= EXERCISE BRIEF =
Transcribe, word for word and without additions, each line below from the one containing "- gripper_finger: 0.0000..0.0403" through the one containing "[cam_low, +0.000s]", both ends included.

Start of DATASET CONTENT

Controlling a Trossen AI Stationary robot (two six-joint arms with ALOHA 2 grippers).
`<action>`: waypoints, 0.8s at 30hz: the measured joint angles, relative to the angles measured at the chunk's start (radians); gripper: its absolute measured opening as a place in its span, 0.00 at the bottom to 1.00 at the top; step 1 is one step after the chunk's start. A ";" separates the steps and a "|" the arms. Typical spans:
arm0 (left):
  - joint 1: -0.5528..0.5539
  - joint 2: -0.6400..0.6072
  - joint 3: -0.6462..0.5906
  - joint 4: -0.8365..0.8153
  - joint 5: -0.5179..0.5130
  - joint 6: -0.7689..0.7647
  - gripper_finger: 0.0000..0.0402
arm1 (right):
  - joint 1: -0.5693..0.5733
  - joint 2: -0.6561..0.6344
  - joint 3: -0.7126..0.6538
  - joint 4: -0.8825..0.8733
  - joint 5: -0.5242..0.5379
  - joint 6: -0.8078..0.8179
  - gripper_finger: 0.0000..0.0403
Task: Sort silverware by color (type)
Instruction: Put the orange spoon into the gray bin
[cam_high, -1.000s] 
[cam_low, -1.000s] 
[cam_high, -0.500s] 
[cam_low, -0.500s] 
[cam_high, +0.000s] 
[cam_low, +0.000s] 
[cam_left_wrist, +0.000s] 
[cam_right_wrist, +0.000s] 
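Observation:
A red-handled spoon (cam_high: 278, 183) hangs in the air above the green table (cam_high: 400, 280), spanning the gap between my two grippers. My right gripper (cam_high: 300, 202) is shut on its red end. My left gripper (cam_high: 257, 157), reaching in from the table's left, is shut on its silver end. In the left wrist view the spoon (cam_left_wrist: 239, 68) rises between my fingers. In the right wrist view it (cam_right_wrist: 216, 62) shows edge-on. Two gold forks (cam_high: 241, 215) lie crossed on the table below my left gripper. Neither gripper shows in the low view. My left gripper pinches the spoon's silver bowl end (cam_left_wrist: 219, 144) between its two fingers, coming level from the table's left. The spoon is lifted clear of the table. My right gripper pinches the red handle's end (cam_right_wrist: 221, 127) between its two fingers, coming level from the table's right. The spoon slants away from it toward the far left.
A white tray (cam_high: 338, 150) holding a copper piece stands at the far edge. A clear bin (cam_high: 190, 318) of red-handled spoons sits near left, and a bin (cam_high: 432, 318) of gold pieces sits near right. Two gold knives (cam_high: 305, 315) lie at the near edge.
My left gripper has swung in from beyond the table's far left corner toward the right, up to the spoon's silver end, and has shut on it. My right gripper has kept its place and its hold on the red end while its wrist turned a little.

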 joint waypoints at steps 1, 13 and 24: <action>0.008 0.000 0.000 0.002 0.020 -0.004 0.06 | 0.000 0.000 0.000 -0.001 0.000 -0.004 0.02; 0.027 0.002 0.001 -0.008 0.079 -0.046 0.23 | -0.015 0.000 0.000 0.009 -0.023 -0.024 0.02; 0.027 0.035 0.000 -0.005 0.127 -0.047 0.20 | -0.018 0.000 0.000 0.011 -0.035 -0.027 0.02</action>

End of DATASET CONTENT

= ANSWER FOR THIS EXERCISE =
  - gripper_finger: 0.0000..0.0403
Task: Sort silverware by color (type)
Instruction: Put the orange spoon into the gray bin
[cam_high, -1.000s] 
[cam_low, -1.000s] 
[cam_high, -0.500s] 
[cam_low, -0.500s] 
[cam_high, +0.000s] 
[cam_low, +0.000s] 

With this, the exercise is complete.